TRY IT →
Reproduce the whole listing exactly.

COLLECTED MATERIAL →
=====
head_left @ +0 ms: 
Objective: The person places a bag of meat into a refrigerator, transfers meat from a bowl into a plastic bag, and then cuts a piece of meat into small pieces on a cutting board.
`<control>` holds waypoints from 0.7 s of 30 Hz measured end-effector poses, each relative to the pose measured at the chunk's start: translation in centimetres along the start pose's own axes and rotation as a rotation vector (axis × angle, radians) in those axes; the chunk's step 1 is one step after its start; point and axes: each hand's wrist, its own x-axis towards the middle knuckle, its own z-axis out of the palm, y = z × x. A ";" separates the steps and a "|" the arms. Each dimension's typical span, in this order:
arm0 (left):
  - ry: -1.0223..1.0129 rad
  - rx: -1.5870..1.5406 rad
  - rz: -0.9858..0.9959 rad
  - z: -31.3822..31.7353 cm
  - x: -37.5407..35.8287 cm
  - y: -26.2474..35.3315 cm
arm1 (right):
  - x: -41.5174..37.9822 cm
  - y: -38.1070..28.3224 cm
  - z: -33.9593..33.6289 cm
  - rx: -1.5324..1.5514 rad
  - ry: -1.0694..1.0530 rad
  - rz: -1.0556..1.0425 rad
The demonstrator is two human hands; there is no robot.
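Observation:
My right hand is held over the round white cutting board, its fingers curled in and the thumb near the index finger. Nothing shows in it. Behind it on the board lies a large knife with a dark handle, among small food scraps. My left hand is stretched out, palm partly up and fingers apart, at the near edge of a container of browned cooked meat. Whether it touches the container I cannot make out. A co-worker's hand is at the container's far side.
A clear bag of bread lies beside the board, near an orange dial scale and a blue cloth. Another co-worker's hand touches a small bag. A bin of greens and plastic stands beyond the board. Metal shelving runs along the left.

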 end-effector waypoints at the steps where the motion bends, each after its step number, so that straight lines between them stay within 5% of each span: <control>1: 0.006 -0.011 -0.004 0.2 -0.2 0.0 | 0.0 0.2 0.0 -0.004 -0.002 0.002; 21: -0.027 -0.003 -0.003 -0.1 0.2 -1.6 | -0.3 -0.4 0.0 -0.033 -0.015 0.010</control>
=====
ANSWER TO THE PROBLEM →
head_left @ +0 ms: 
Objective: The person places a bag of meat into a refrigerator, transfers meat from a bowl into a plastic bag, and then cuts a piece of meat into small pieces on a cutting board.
`<control>` holds waypoints from 0.7 s of 30 Hz measured end-effector poses, each relative to the pose measured at the chunk's start: translation in centimetres along the start pose's own axes and rotation as a rotation vector (axis × angle, radians) in those axes; the chunk's step 1 is one step after its start; point and axes: each hand's wrist, its own x-axis towards the middle knuckle, its own z-axis out of the palm, y = z × x. A ";" separates the steps and a "|" the arms. Each dimension's typical span, in this order:
arm0 (left):
  - ry: -1.0223..1.0129 rad
  - rx: -1.5870..1.5406 rad
  - rz: -0.9858..0.9959 rad
  - z: -31.3822..31.7353 cm
  - x: -37.5407..35.8287 cm
  - y: -26.2474..35.3315 cm
arm1 (right):
  - x: -41.5174..37.9822 cm
  - y: -38.1070..28.3224 cm
  - z: -33.9593..33.6289 cm
  - rx: -1.5324..1.5514 rad
  - ry: -1.0694..1.0530 rad
  - rz: -1.0556..1.0425 rad
The demonstrator is two human hands; there is no robot.
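Observation:
My right hand is held over the round white cutting board, its fingers curled in and the thumb near the index finger. Nothing shows in it. Behind it on the board lies a large knife with a dark handle, among small food scraps. My left hand is stretched out, palm partly up and fingers apart, at the near edge of a container of browned cooked meat. Whether it touches the container I cannot make out. A co-worker's hand is at the container's far side.
A clear bag of bread lies beside the board, near an orange dial scale and a blue cloth. Another co-worker's hand touches a small bag. A bin of greens and plastic stands beyond the board. Metal shelving runs along the left.
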
 end-effector waypoints at the steps where the motion bends, each after its step number, so that straight lines between them stay within 5% of each span: <control>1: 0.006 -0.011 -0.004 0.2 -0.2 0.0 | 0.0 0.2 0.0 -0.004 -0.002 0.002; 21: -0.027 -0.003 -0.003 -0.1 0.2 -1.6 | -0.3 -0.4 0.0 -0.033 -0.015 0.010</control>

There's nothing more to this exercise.